* What to do: Below are records; how many of their lines contain "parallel"? Answer with only the number.

————————

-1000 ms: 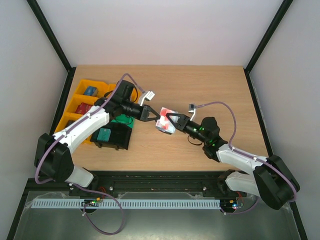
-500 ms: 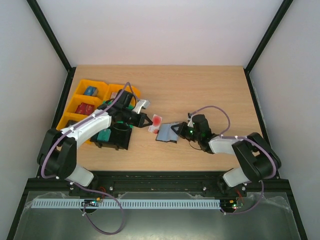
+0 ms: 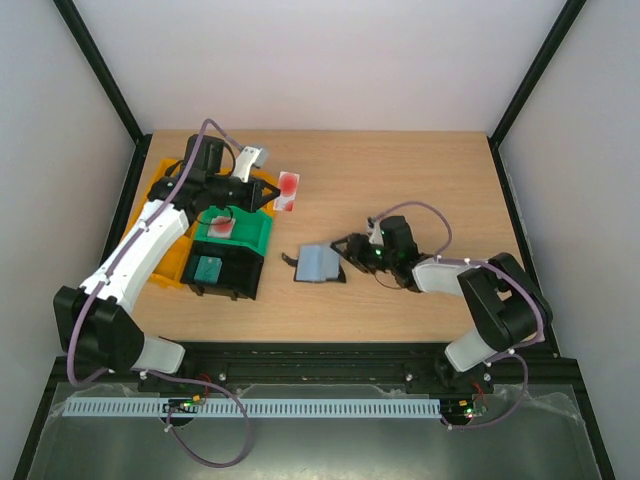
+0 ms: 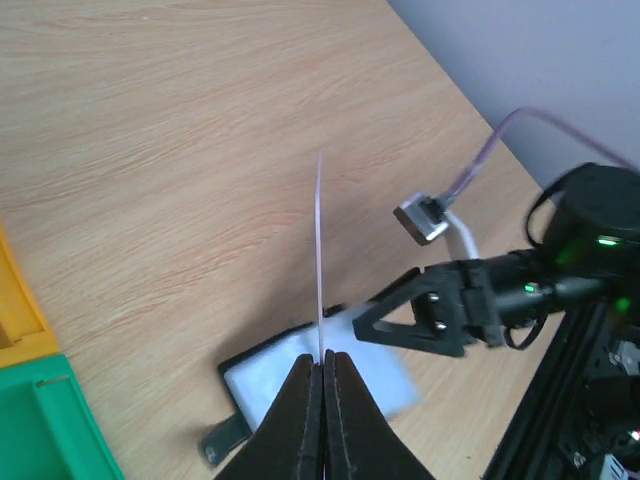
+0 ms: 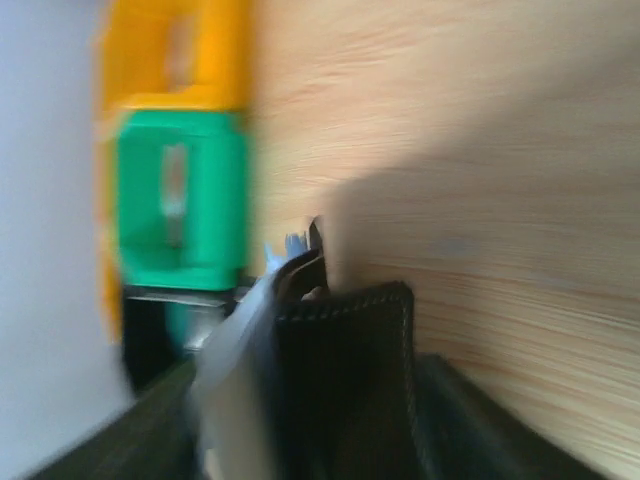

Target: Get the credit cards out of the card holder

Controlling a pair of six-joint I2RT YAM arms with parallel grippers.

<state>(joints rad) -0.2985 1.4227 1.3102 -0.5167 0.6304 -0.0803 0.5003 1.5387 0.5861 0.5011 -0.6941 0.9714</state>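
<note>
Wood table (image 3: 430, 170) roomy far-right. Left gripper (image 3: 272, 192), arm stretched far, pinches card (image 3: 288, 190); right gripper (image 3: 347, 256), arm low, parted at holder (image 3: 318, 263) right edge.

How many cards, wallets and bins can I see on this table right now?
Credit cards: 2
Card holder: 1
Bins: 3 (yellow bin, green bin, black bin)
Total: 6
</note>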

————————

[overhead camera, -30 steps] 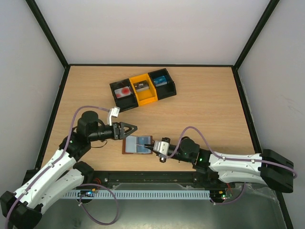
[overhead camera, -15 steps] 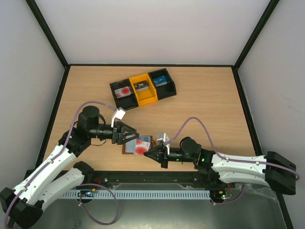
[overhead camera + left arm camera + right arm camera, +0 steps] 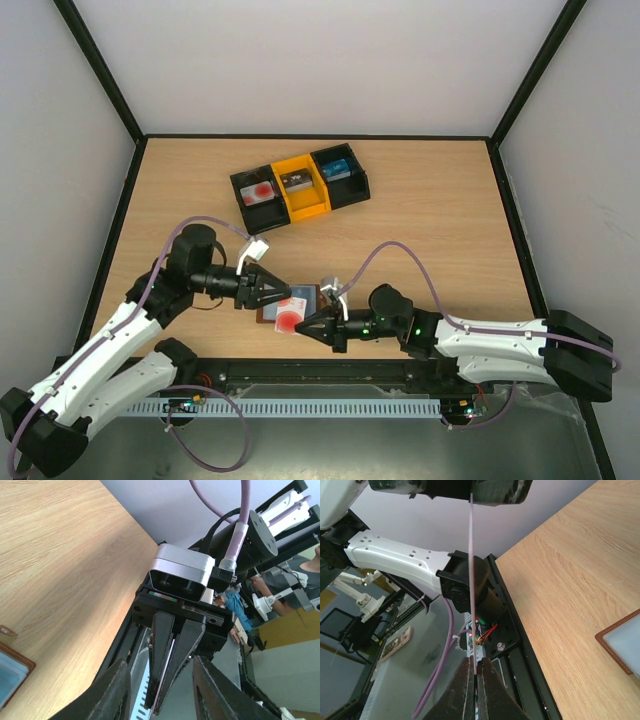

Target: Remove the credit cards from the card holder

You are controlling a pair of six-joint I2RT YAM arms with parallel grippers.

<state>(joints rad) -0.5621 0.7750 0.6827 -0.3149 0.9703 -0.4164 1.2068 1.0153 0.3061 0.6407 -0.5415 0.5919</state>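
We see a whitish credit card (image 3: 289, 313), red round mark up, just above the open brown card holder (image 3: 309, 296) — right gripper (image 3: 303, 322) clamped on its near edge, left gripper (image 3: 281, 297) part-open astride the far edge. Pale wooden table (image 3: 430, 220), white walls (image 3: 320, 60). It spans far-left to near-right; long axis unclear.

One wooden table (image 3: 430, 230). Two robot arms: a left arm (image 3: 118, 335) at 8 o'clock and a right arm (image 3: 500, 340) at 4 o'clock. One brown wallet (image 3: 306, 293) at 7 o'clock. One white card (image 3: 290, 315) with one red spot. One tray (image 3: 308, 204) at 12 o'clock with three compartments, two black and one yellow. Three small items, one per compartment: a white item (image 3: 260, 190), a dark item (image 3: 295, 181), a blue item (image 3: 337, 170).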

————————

* Answer for this exercise: 2